Instructions for the task :: For the entries that follow, restate word for word the line containing "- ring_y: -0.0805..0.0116", the line containing "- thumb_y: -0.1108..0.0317", and every line that lies between them.

*** Records ***

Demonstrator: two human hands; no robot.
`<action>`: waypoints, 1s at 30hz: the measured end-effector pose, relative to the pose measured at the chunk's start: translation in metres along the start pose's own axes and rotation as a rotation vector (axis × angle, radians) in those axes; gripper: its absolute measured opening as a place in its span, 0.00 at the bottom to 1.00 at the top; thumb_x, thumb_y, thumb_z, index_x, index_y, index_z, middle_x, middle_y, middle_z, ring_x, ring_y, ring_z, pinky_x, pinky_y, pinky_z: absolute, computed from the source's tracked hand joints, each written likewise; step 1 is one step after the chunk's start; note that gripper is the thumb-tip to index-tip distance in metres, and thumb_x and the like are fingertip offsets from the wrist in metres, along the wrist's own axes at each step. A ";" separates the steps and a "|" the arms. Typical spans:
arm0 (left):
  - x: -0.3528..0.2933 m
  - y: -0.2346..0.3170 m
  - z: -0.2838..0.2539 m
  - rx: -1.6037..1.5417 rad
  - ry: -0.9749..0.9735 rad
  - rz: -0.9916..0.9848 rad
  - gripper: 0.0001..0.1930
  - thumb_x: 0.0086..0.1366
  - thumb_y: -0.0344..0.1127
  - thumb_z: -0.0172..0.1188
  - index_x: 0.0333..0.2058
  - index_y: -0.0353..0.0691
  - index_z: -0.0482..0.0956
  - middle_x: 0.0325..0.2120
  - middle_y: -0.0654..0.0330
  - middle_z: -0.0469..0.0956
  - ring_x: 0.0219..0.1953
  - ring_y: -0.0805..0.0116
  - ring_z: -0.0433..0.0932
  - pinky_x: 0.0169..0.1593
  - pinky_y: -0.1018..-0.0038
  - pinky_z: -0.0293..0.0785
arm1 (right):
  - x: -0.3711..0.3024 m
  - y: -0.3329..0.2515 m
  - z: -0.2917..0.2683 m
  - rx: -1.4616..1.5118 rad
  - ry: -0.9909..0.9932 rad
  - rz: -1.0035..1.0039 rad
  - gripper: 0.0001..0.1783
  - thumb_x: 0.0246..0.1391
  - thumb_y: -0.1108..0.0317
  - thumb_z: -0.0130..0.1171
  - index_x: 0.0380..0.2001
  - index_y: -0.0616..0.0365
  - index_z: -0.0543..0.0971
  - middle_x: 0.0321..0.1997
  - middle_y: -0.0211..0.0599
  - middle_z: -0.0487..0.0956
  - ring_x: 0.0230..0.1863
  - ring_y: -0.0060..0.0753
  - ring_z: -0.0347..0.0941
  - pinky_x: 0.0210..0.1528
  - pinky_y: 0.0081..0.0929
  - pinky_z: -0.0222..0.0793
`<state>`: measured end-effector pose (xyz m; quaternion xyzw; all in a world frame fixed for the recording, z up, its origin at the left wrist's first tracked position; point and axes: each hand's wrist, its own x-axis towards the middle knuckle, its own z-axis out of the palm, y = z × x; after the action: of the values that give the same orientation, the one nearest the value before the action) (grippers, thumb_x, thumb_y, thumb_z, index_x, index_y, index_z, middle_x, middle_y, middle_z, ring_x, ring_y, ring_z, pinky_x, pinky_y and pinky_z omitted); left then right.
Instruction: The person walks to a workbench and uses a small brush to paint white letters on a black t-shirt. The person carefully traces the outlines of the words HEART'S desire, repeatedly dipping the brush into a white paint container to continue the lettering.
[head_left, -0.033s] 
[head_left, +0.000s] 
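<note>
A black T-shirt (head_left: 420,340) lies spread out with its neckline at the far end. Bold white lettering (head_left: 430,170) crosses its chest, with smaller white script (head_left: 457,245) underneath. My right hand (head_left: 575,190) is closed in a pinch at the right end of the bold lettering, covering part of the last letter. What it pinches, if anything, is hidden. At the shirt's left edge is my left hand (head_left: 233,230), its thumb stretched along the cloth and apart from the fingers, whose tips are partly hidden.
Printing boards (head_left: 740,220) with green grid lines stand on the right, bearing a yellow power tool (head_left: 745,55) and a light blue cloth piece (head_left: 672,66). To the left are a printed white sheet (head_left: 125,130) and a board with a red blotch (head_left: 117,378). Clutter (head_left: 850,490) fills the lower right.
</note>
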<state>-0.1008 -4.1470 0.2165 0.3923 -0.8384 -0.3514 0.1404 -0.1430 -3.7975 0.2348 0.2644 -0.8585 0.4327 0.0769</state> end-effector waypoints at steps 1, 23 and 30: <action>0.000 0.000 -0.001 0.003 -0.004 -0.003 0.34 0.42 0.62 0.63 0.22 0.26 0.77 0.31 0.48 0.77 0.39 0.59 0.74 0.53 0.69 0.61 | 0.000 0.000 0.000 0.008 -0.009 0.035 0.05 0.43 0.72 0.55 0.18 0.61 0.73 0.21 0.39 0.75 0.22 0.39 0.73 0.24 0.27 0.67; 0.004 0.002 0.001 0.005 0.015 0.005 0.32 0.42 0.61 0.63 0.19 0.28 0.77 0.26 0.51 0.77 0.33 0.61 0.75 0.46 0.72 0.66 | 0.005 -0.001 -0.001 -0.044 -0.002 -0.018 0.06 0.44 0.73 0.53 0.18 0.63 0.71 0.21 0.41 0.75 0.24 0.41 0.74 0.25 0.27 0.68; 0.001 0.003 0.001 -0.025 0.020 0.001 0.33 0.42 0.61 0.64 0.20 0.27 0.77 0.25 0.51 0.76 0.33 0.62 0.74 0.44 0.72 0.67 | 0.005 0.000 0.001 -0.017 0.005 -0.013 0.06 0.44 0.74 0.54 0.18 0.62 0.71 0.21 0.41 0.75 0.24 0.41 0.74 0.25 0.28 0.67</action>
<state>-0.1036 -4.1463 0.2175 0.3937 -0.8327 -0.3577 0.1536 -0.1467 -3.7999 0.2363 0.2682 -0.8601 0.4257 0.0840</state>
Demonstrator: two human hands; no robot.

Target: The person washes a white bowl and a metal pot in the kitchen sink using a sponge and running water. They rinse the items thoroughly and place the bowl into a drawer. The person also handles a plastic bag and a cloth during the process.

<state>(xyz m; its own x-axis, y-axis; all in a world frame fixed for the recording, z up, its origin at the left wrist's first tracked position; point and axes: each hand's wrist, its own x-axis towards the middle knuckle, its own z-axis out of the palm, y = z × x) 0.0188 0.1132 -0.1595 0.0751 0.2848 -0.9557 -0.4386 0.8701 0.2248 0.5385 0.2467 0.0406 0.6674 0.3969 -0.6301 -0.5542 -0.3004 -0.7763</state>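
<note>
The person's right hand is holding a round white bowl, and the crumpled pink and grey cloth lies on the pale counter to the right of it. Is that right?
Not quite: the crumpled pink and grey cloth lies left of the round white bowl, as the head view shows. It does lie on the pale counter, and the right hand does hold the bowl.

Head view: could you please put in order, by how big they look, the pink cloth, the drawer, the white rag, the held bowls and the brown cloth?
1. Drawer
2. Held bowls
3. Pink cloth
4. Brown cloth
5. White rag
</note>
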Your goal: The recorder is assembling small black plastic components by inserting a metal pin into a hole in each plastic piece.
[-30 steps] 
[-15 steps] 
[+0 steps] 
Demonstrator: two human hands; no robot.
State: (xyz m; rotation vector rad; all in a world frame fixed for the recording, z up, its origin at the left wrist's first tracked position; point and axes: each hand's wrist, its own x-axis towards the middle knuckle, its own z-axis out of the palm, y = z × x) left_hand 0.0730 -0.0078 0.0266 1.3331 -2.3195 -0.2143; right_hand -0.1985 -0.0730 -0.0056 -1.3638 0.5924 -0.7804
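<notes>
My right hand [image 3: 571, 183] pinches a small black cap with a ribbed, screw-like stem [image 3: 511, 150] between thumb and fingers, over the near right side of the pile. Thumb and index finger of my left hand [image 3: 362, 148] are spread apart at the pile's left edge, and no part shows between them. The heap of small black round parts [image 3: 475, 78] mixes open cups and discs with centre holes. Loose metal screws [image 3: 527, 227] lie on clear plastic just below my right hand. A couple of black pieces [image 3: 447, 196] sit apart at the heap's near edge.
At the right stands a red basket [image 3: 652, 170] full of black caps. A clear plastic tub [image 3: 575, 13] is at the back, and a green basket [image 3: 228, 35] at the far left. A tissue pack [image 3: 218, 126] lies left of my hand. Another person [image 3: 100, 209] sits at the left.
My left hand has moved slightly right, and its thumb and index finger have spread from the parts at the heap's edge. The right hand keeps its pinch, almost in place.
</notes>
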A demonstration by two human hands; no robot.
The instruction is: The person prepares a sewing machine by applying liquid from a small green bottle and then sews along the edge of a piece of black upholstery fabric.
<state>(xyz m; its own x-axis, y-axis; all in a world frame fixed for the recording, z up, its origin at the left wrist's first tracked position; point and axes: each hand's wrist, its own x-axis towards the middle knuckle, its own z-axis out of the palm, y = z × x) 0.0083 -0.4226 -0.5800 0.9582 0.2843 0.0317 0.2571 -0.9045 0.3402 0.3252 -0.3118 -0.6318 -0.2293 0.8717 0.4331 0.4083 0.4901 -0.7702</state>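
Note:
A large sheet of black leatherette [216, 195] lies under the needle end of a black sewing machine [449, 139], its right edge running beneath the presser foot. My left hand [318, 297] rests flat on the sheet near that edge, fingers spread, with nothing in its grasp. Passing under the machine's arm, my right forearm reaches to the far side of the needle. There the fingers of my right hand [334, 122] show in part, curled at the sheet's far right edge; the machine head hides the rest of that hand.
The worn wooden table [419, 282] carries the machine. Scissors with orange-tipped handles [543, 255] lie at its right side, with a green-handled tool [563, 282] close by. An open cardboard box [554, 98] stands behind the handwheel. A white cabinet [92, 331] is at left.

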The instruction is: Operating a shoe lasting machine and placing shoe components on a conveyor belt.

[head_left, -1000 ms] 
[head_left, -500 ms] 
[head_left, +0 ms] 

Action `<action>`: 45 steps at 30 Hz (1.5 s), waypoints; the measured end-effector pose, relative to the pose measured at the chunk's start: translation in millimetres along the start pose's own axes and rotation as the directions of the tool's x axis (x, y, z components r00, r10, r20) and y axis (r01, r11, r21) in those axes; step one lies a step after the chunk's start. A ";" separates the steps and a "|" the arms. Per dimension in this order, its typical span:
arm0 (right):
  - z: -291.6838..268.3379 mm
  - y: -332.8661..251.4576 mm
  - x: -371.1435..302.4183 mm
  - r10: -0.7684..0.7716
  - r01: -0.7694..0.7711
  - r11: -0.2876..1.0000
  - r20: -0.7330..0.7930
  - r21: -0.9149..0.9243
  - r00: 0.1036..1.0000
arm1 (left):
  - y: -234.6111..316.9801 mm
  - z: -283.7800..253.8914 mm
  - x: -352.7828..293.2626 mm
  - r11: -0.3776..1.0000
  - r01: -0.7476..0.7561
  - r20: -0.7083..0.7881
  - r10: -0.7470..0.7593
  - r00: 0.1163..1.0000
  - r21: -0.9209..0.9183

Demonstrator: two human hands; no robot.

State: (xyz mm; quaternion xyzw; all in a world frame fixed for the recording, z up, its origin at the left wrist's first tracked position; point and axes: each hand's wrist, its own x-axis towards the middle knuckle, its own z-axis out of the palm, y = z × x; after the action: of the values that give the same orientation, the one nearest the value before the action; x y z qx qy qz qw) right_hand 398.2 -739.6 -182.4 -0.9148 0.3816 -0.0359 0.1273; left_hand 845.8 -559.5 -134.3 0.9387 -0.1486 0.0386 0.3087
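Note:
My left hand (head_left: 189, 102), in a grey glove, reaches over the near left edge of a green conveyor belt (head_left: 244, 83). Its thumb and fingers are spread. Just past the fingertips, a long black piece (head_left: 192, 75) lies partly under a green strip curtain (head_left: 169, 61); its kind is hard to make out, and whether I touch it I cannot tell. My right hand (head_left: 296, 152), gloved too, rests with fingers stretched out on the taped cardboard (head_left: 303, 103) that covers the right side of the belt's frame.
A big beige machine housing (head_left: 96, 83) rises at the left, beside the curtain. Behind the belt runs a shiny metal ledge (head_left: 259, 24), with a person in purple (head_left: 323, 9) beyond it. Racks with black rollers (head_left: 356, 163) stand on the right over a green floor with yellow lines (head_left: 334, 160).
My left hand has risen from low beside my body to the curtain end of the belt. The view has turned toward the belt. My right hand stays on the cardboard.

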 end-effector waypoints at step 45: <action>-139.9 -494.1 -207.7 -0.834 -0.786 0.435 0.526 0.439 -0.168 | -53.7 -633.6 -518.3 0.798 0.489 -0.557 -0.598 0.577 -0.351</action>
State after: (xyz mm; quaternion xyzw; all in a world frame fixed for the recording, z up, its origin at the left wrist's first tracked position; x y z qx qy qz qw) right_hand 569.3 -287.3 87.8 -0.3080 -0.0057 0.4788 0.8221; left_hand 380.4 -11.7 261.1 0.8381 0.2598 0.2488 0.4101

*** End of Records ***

Your response ::
  - ring_y: -0.0805..0.0116
  - ring_z: -0.0433..0.0932
  - pinky_x: 0.0169..0.1593
  - pinky_y: -0.1018..-0.0038
  - pinky_z: -0.0293..0.0785
arm1 (right):
  - x: -0.3711..0.3024 m
  - y: -0.3329..0.2515 m
  - z: -0.2917..0.2683 m
  - rx: -1.4616..1.5118 rad
  - ry: -0.9909..0.9932 rad
  - rz: -1.0035..1.0039 rad
  - gripper: 0.0001..0.1783
  - thumb_x: 0.0246..0.1391
  - thumb_y: -0.1108..0.0317

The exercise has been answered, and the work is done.